Champagne bubbles & overheating engines: Boeing 747 service entry
On September 30, 1968, the doors of the Everett assembly plant opened. A tractor towed out a glistening new jetliner, and the sunlight slowly unveiled its Federal Aviation Administration tail number: N7470. The Queen of the Skies was introduced, symbolizing the beginning of Boeing 747 five-decade reign.
Boeing 747 first public appearance
When the Boeing 747 Jumbo Jet initially rolled out in 1968, it took the aviation world by storm. The world’s first wide-body was met with enthusiasm and loud gasps for air as the Queen made her debut in front of thousands of onlookers, press and airline representatives. The jet towered over her predecessors, as it was more than two times bigger than the 707. At the time, the Jumbo Jet was the largest civil aircraft ever produced and its first public appearance was just as grand ‒ involving flight attendants and champagne. This was two years before Boeing had set 747 to enter service.
The 26 flight attendants, who represented the 26 airlines that had already placed orders for the 747, were the first to christen the Queen. Each of them were supposed to break a bottle of champagne against the jet but were given very vague instructions about when to perform the smashing. The result was a disorganized christening with the sound of champagne bottles cracking at random intervals.
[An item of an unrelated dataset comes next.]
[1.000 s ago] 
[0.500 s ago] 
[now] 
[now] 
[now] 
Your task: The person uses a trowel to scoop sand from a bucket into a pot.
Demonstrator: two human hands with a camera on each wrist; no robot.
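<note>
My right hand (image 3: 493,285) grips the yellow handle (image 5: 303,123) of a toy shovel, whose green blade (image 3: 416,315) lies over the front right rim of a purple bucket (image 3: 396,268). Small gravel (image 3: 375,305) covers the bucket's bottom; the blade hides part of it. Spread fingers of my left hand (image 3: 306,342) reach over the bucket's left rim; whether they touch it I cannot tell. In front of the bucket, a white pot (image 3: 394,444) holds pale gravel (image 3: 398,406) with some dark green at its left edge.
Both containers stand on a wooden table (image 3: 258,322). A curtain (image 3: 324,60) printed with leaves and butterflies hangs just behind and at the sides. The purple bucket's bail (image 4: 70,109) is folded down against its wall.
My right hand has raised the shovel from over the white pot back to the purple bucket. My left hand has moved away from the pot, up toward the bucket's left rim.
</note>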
Nevertheless, the ceremony evoked thundering cheers and applause from the crowd as 707, 727 and 737 made their flights overhead.
Boeing 747 enters service
The 1960s was a decade in the U.S. defined by Cold War tensions and Vietnam War chaos, social changes, and the race to put a man on the moon. At the time, the Boeing 747 program was among the largest commercial projects in the U.S. history. In turn, it received not only commercial but also political attention.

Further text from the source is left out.